Limitations and Future Research Directions
Some limitations to this study that should be noted may provide fertile ground for future studies. First, this research concentrated on travel avoidance as a protective behavior; future research can explore the protective effect of, for example, preventive behaviors (i.e., wearing a face mask and social distancing). Second, since this research is confined to the travel context, future studies may explore the same model in other settings, adding to current knowledge if it can be validated in a different service setting. Furthermore, it is possible for the government not to be seen as a homogenous unit. In the event of a pandemic, executive leadership and public health administrators and officials with their respective expert panels may have divergent perspectives.
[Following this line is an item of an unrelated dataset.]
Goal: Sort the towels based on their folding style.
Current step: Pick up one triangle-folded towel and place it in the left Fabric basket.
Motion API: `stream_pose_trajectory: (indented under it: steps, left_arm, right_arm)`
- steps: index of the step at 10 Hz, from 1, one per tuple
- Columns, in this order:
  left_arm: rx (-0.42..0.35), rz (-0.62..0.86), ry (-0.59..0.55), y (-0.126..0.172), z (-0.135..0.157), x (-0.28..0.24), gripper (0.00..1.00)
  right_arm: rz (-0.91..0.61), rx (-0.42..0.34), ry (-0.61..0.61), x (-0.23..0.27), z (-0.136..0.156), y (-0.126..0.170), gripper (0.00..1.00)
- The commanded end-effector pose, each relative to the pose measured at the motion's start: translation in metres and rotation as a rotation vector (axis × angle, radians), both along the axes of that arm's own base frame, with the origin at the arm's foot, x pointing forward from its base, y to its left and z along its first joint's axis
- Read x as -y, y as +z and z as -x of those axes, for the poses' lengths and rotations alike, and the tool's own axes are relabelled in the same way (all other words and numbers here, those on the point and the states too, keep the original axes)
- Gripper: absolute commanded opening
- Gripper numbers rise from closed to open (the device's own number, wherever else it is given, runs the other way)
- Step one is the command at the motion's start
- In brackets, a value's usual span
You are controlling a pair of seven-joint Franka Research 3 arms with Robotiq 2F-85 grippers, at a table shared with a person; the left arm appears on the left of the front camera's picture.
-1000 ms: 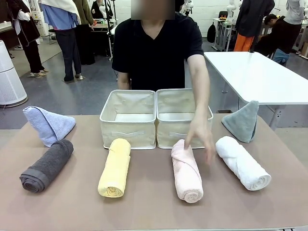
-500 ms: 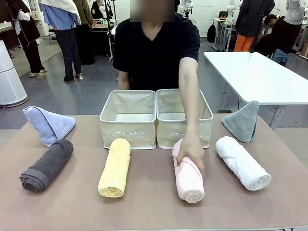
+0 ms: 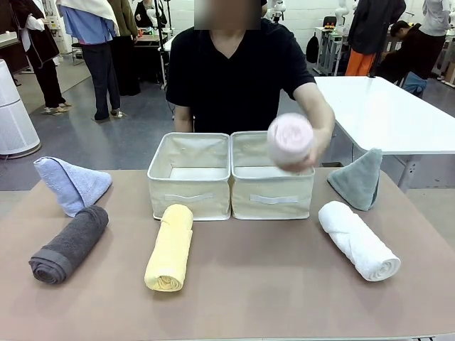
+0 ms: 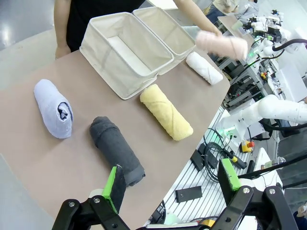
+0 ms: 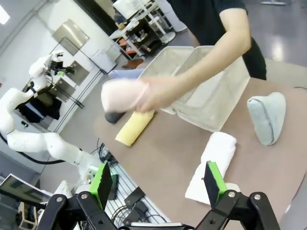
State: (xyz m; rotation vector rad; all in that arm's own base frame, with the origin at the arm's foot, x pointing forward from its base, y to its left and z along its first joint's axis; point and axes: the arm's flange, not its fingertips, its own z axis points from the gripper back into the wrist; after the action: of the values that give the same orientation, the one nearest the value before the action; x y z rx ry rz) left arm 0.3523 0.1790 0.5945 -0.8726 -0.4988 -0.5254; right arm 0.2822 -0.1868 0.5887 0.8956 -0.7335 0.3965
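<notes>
The person's hand (image 3: 315, 144) holds the pink roll (image 3: 290, 138) in the air at centre right of the front view, clear of the surface (image 3: 249, 295). It is level with the top of the right bin (image 3: 272, 197); whether it is squarely over the opening cannot be told. Its round end faces the camera, so its long axis points back toward the robot's side, roughly in line with the bin's depth. To go in, it likely only has to be lowered a little further back. Both bins, the left bin (image 3: 188, 193) included, look empty so far. The other five towels lie on the surface. The blue cone (image 3: 72, 185) and the dark grey roll (image 3: 70, 244) are at far left. The yellow roll (image 3: 170, 247) is in front of the left bin. The white roll (image 3: 358, 240) is at lower right, with the grey-green cone (image 3: 357, 179) behind it beside the right bin. The left end effector (image 4: 171, 182) hangs spread wide with nothing between its pads. In its wrist view the dark grey roll lies nearest, just above the left finger, with its axis slanting from upper left to lower right. The right end effector (image 5: 157, 178) is likewise spread and empty. The white roll sits just above its right finger, running away from it toward the bins, and the pink roll is well off at upper left. The hand, not either arm, has the pink roll. Of the towels still lying, the left arm is nearer the dark grey roll and the right arm nearer the white one.
</notes>
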Motion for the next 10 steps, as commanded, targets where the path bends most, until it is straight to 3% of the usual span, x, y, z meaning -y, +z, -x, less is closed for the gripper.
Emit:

Third, in exploring the role of public trust and government emergency public information in promoting protective behaviors, future studies should take the government’s views into account. Public trust in the current study has been studied primarily from the perspective of travelers. Fourth, this study focuses on exploring factors affecting travel avoidance behavior in the UK. Future studies could expand our model by testing it in other developed or developing countries for the purpose of generalizing the results. Finally, this research used the PADM and complexity theory to understand the causal recipes leading to travel avoidance, which neglects other factors that may affect travelers avoidance of journeys during the COVID-19 pandemic. To extend the proposed model, future research can incorporate other variables such as perceived fear and threats.